* Collection entries *
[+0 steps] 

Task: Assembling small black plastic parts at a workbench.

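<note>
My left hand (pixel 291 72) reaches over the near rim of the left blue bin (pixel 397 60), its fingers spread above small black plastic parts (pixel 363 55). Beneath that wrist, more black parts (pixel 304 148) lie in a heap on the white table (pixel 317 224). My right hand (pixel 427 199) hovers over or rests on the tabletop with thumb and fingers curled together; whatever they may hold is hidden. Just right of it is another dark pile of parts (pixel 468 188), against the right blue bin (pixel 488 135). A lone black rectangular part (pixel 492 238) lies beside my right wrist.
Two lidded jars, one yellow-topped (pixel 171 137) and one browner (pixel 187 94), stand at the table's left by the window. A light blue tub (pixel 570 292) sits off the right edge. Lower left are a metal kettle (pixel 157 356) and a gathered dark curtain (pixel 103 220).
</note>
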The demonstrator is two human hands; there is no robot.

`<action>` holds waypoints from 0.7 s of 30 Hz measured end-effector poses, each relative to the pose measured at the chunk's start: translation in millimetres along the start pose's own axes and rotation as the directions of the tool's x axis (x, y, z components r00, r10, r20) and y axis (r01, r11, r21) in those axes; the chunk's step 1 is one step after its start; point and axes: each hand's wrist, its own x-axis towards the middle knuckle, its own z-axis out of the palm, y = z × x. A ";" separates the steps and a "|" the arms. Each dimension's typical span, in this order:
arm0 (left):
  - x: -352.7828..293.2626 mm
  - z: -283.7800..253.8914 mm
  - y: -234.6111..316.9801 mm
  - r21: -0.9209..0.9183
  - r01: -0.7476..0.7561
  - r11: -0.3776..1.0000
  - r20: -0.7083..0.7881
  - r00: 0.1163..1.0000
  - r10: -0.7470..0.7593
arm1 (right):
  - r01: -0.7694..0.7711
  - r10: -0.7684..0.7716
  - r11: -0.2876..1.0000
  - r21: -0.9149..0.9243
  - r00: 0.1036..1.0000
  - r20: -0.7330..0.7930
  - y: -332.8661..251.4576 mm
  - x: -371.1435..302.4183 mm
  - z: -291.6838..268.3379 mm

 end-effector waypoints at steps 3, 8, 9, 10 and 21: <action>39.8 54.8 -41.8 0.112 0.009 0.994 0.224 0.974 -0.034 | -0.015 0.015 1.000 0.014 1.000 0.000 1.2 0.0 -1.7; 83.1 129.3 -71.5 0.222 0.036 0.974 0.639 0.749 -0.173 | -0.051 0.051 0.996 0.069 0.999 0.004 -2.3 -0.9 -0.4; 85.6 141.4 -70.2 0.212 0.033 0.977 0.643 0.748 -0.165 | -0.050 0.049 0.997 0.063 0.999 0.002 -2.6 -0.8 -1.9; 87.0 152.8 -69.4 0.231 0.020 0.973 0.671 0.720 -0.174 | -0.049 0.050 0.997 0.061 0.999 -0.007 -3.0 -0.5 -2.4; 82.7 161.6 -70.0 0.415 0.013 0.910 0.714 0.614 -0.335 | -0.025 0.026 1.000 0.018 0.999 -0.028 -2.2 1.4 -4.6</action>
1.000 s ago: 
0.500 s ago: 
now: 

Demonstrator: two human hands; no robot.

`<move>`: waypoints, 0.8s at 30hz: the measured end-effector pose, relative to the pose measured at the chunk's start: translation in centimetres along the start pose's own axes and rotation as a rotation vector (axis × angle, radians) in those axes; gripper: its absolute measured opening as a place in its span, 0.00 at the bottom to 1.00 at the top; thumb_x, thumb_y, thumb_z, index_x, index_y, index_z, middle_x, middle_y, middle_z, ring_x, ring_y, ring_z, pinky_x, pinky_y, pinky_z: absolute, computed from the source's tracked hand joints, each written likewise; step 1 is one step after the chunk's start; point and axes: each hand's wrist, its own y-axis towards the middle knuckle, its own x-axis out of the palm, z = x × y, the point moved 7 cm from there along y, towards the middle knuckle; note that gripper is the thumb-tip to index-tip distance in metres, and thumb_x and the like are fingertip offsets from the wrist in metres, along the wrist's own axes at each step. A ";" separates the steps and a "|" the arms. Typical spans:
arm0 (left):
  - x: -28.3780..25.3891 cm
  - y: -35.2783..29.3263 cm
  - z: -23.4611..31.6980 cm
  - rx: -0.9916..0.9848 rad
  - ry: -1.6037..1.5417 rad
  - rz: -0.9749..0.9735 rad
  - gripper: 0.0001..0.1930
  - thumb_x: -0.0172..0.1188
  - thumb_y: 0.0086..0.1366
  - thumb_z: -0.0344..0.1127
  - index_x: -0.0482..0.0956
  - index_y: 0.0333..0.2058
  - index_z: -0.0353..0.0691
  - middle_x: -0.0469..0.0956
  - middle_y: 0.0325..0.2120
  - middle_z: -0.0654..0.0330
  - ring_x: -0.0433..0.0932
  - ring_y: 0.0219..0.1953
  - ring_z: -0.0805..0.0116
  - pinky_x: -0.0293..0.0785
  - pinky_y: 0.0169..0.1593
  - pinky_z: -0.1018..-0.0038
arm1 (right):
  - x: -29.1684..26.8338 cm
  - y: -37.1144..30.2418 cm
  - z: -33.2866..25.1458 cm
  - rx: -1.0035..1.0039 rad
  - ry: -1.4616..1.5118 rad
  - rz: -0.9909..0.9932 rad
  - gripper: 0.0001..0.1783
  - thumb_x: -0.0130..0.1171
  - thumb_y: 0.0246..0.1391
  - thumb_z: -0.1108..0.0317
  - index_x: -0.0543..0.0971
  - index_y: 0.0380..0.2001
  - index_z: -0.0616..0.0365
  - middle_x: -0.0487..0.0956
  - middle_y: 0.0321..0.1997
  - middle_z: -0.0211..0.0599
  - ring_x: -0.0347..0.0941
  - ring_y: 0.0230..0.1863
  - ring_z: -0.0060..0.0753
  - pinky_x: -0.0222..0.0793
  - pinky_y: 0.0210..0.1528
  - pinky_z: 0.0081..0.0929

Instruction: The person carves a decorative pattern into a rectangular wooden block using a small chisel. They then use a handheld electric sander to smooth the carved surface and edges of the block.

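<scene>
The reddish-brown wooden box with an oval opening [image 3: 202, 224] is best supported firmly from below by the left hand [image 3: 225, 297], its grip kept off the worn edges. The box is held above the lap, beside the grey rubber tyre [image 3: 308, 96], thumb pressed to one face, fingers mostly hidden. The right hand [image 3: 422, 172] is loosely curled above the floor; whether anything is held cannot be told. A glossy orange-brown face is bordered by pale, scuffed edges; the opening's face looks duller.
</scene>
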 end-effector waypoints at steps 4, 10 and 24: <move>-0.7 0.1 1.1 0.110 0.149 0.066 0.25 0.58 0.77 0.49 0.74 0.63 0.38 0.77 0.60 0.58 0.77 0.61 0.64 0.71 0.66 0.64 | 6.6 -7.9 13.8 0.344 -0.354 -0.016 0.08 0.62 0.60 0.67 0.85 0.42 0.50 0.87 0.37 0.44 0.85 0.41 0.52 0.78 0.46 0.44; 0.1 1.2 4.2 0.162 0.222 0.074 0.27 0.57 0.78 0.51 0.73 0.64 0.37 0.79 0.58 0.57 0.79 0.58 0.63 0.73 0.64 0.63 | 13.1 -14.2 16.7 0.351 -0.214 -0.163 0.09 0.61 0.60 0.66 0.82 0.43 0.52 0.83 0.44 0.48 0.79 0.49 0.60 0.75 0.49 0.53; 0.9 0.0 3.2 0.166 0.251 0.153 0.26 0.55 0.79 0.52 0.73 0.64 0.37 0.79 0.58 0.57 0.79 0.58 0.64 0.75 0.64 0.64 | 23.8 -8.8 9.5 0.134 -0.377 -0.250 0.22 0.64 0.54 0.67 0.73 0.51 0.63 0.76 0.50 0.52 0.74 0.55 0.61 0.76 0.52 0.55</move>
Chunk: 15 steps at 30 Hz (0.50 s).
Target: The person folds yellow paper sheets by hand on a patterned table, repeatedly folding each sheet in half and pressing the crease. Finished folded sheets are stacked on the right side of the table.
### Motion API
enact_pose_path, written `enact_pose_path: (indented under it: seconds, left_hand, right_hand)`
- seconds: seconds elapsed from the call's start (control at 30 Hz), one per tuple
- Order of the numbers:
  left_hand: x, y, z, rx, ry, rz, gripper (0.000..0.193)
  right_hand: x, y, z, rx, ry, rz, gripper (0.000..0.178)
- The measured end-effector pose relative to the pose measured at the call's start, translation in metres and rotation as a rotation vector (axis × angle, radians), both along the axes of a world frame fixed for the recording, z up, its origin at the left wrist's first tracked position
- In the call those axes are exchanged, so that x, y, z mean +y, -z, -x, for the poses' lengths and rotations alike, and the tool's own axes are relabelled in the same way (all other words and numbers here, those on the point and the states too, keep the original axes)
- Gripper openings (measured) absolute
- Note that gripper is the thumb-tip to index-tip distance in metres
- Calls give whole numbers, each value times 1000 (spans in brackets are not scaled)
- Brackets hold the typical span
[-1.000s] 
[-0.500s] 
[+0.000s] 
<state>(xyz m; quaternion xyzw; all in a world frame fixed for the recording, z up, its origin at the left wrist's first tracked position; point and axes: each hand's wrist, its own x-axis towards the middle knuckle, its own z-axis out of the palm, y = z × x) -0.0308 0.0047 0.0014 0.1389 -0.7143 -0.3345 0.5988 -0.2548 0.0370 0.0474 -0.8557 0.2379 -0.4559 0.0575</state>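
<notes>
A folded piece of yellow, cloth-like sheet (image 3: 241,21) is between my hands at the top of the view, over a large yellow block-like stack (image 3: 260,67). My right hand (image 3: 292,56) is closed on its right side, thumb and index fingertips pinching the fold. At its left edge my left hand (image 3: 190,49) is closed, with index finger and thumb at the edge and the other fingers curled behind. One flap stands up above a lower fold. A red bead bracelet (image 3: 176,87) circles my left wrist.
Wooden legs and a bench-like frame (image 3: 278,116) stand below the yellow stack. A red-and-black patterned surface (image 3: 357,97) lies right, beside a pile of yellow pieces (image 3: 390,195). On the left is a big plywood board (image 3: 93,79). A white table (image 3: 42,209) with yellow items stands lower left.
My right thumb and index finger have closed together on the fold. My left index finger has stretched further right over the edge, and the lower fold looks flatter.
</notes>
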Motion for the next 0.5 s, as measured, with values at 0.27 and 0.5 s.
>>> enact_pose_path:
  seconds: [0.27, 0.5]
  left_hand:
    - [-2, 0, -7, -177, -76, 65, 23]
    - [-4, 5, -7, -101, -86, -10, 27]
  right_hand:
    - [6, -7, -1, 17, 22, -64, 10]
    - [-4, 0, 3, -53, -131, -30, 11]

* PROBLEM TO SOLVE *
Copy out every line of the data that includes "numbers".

* SOLUTION FOR THIS TASK *
- Order of the numbers:
- In the call those axes are exchanged, so that x, y, z mean +y, -z, -x, for the poses' lengths and rotations alike, and the tool's own axes are relabelled in the same way (all other words and numbers here, those on the point and the states too, keep the original axes)
- Calls give whole numbers, each value times 1000 (spans in brackets are not scaled)

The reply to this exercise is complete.